◆ DIRECTIONS: Where in the records does the word "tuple" occur? Copy each line in which it does.

Entries taken from a collection
-.-.-
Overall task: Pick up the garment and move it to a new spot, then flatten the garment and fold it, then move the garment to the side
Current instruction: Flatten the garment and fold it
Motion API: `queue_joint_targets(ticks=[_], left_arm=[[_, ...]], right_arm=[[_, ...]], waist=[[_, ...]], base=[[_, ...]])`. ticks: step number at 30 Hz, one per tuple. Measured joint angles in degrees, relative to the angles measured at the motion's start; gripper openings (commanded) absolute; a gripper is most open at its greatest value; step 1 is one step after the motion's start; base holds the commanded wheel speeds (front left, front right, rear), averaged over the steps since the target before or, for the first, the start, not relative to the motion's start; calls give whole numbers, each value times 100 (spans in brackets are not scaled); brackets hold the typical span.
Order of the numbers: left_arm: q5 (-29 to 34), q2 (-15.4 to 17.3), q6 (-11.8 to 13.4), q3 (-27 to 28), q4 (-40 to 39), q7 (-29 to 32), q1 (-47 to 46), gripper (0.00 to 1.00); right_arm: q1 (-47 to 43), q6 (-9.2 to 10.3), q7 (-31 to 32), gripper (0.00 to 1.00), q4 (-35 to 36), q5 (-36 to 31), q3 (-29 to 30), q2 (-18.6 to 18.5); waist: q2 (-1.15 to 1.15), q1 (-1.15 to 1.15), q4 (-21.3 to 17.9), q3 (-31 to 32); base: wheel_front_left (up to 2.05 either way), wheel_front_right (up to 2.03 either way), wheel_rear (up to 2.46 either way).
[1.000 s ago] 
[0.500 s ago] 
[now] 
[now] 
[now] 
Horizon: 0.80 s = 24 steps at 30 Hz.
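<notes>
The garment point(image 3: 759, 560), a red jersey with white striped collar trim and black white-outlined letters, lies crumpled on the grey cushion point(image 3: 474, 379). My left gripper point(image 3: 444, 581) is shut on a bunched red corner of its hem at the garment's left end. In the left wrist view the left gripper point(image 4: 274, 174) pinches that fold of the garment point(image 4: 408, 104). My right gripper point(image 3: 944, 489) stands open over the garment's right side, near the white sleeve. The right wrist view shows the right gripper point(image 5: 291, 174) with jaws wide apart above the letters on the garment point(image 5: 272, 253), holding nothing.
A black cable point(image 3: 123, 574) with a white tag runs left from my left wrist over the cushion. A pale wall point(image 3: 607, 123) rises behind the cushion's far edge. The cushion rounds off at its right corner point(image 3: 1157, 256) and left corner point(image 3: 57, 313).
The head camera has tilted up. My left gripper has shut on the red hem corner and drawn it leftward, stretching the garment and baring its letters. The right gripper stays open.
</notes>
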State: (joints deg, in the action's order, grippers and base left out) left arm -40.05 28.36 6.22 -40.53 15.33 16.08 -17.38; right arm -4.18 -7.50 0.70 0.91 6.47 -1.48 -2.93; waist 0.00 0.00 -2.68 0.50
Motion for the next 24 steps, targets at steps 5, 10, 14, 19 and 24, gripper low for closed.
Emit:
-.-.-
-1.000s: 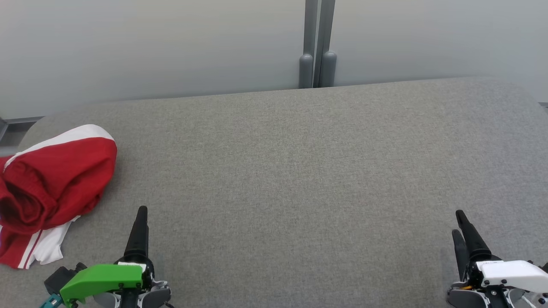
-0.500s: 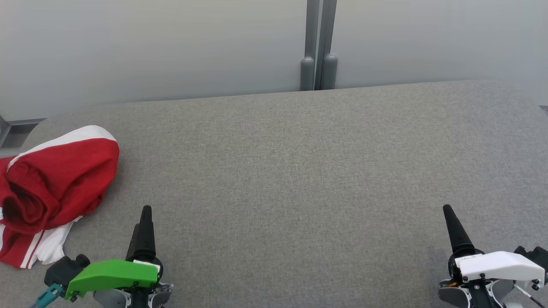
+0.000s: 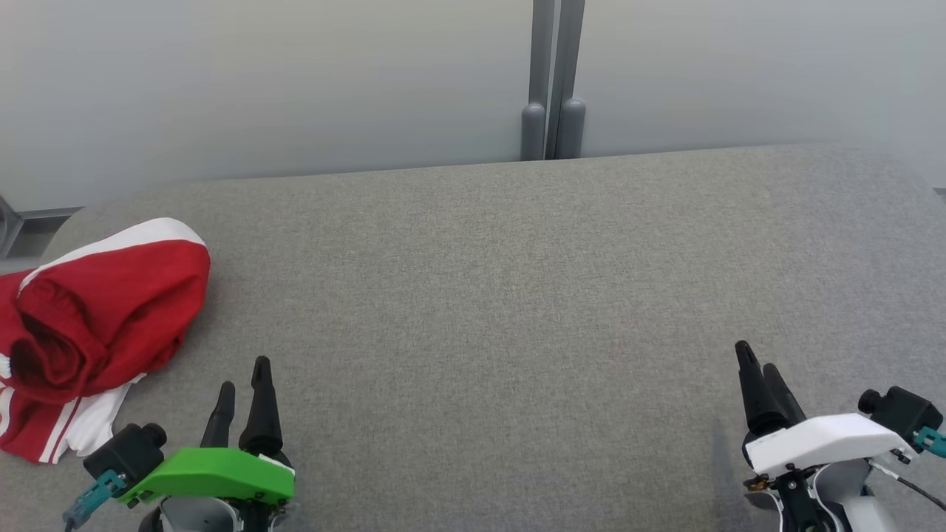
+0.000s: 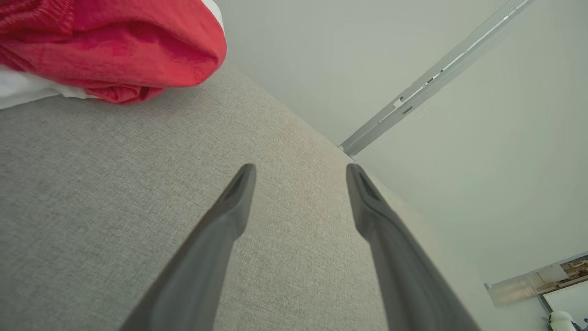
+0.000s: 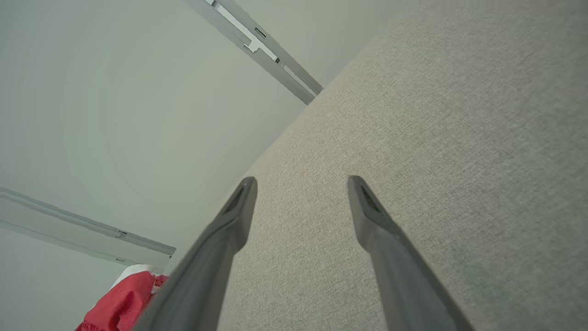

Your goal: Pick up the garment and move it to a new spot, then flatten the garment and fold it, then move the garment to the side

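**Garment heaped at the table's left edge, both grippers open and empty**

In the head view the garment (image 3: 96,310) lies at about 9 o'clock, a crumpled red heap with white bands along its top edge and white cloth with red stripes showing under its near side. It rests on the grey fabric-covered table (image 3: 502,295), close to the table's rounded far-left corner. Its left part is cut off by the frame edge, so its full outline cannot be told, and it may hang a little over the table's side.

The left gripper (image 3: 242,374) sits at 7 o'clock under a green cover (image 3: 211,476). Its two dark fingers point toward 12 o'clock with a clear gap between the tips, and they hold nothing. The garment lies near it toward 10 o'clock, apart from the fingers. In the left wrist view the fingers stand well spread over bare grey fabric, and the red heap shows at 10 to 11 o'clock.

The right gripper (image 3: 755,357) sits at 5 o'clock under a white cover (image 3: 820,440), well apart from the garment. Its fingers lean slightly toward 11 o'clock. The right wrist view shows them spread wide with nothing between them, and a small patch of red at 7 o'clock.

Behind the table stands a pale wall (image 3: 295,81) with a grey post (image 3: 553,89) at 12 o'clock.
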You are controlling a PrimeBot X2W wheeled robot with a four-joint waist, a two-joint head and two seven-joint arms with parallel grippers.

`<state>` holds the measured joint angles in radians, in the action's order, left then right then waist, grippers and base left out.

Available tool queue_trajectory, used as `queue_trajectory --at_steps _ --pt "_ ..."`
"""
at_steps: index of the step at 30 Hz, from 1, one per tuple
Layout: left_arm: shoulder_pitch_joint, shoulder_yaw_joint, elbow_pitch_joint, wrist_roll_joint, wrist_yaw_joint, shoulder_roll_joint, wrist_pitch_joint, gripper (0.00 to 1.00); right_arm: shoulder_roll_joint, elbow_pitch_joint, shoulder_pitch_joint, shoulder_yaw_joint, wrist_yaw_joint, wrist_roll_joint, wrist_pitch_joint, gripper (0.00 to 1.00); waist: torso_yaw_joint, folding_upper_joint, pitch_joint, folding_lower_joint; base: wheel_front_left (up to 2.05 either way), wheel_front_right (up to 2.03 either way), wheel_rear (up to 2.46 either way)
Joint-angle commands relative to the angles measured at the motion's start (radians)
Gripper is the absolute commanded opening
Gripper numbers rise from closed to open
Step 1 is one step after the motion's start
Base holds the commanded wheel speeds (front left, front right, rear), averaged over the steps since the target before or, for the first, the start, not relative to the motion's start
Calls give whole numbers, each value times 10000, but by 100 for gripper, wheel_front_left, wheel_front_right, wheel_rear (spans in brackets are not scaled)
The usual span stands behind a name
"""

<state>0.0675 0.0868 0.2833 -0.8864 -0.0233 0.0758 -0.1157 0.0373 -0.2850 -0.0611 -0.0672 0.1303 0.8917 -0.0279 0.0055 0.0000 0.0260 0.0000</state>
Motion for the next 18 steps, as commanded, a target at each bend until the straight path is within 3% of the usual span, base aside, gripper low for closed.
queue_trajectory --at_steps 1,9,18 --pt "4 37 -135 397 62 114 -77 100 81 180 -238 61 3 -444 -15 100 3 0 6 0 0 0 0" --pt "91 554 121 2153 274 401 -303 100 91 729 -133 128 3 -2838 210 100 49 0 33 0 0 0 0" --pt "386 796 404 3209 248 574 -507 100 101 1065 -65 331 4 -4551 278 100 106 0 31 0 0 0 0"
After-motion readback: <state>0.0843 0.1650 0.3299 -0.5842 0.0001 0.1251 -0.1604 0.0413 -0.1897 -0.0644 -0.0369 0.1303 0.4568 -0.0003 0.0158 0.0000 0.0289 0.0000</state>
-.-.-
◆ COMPLETED TASK:
Motion API: `queue_joint_targets(ticks=[_], left_arm=[[_, ...]], right_arm=[[_, ...]], waist=[[_, ...]], base=[[_, ...]])`. ticks: step number at 30 Hz, one per tuple. Measured joint angles in degrees, relative to the angles measured at the motion's start; gripper openings (commanded) absolute; a gripper is most open at its greatest value; step 1 is one step after the motion's start; base holds the commanded wheel speeds (front left, front right, rear), averaged over the steps since the target before or, for the first, the start, not relative to the motion's start; calls give whole numbers, each value times 100 (spans in brackets are not scaled); brackets hold the typical span.
at_steps: index of the step at 30 Hz, from 1, one per tuple

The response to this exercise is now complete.